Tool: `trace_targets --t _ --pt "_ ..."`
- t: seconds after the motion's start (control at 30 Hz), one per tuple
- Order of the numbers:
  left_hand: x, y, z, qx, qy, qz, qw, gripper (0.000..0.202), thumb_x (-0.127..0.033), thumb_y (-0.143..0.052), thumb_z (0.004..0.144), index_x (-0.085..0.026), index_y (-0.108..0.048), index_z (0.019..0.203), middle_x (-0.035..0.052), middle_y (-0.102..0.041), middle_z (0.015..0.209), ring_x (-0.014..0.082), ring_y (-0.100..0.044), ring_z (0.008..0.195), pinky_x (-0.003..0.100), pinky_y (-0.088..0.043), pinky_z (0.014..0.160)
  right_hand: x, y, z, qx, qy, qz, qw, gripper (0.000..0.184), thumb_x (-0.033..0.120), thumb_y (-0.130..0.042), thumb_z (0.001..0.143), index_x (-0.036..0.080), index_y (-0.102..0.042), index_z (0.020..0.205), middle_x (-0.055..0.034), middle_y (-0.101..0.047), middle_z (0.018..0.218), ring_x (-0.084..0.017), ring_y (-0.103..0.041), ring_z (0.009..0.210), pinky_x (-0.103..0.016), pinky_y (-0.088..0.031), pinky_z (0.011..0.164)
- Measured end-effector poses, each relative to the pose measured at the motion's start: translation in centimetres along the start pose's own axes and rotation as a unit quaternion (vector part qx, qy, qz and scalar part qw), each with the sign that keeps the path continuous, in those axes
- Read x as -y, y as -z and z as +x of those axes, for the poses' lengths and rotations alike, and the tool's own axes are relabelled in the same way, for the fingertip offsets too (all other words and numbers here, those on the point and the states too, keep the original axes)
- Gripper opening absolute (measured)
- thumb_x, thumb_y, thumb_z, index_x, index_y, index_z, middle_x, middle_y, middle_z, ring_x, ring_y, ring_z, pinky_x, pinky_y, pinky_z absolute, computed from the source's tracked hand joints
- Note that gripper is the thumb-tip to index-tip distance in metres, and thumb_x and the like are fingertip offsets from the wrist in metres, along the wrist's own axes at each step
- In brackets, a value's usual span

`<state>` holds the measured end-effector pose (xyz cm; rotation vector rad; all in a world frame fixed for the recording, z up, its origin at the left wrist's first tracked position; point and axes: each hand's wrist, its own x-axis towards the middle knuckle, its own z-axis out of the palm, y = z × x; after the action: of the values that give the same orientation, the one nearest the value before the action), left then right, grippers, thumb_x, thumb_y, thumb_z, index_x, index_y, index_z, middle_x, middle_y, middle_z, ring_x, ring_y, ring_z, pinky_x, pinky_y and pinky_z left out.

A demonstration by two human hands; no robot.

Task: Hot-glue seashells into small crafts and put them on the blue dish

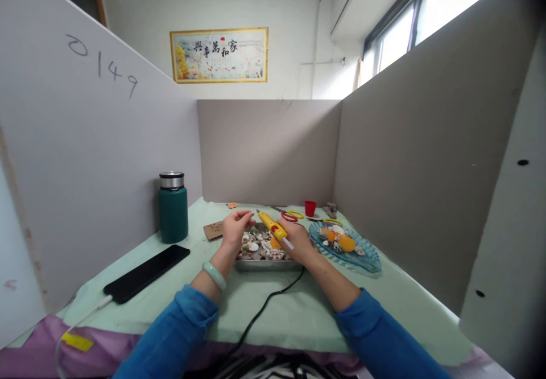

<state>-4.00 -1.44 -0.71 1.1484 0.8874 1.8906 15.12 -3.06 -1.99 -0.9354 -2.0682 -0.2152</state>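
Observation:
My right hand (297, 239) is wrapped round a yellow hot glue gun (273, 225). A whitish glue stick (288, 243) pokes out of its back end, and its nozzle points up and left toward my left hand (239, 226). The thumb and fingers of that hand are pinched together; whatever they hold is too small to make out. Below both hands lies a metal tray (268, 266) filled with shells (253, 246) and small stones. The glue gun's black cord (273, 295) runs down to the table's front edge.
On the left stand a green bottle (173, 214) and a black phone (147, 274) on a cable. A brown card (213, 230) lies beside the tray. Scissors (290, 217) and a red cup (310, 208) are behind. A blue glass dish (371, 260) holds shells. Grey partitions (268, 151) enclose the table.

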Motion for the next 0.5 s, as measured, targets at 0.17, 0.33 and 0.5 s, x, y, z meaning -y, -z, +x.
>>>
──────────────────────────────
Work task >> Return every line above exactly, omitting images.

Finished exercise >>
Tool: `trace_targets --t _ --pt "_ ..."`
- t: seconds after the motion's start (control at 30 Hz), one per tuple
- Order of the numbers:
  left_hand: x, y, z, qx, qy, qz, qw, gripper (0.000..0.202), thumb_x (-0.127..0.033), thumb_y (-0.143..0.052), thumb_z (0.004..0.144), index_x (-0.085..0.026), index_y (-0.108..0.048), index_z (0.019..0.203), middle_x (-0.035..0.052), middle_y (-0.102..0.041), middle_z (0.015..0.209), ring_x (-0.014..0.082), ring_y (-0.100..0.044), ring_z (0.008..0.195), pinky_x (-0.003..0.100), pinky_y (-0.088..0.043), pinky_z (0.014..0.160)
  right_hand: x, y, z, qx, qy, qz, qw, gripper (0.000..0.184), thumb_x (-0.033..0.120), thumb_y (-0.130..0.042), thumb_z (0.001..0.143), index_x (-0.036..0.080), index_y (-0.102..0.042), index_z (0.020..0.205), middle_x (-0.055..0.034), middle_y (-0.101..0.047), middle_z (0.018..0.218), ring_x (-0.084..0.017), ring_y (-0.103..0.041), ring_z (0.009..0.210), pinky_x (-0.103..0.016), pinky_y (-0.088..0.031), pinky_z (0.011..0.164)
- Measured end-effector poses, each relative to the pose measured at the motion's start: translation in centimetres along the start pose's own axes and rotation as a unit quaternion (vector part qx, qy, qz and scalar part qw), each with the sign that keeps the path continuous, in those axes
- Read x as -y, y as -z and z as +x of those axes, for the poses' lengths and rotations alike, and the tool's own axes are relabelled in the same way, for the fingertip offsets too (all other words and numbers here, those on the point and the states too, keep the original axes)
- Gripper opening absolute (measured)
- thumb_x, thumb_y, thumb_z, index_x, index_y, index_z, middle_x, middle_y, middle_z, ring_x, ring_y, ring_z, pinky_x, pinky_y, pinky_z absolute, computed from the source's tracked hand joints
- Note that gripper is the thumb-tip to index-tip distance in metres, and thumb_x and the like are fingertip offsets from the wrist in metres, along the wrist's own axes at each step
- In brackets, a value's usual span

`<state>` holds the measured end-effector pose (xyz cm; rotation vector rad; all in a world frame fixed for the recording, z up, its origin at the left wrist's first tracked position; point and axes: each hand's wrist, its own x-axis towards the middle knuckle, its own z-axis out of the palm, y = z × x; after the action: of the values that give the same orientation, the one nearest the value before the action), left then right, grippers, thumb_x, thumb_y, thumb_z, index_x, index_y, index_z, middle_x, middle_y, middle_z, ring_x, ring_y, ring_z, pinky_x, pinky_y and pinky_z left out.

A demonstration by two human hands; no robot.

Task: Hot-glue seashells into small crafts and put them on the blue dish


<state>-4.00 -1.44 -0.71 1.1484 0.8874 1.8906 15.12 -3.06 -1.99 -0.9354 -2.0682 -0.2152</state>
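Observation:
My right hand (297, 239) is wrapped round a yellow hot glue gun (273, 225). A whitish glue stick (288, 243) pokes out of its back end, and its nozzle points up and left toward my left hand (239, 226). The thumb and fingers of that hand are pinched together; whatever they hold is too small to make out. Below both hands lies a metal tray (268, 266) filled with shells (253, 246) and small stones. The glue gun's black cord (273, 295) runs down to the table's front edge.
On the left stand a green bottle (173, 214) and a black phone (147, 274) on a cable. A brown card (213, 230) lies beside the tray. Scissors (290, 217) and a red cup (310, 208) are behind. A blue glass dish (371, 260) holds shells. Grey partitions (268, 151) enclose the table.
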
Motion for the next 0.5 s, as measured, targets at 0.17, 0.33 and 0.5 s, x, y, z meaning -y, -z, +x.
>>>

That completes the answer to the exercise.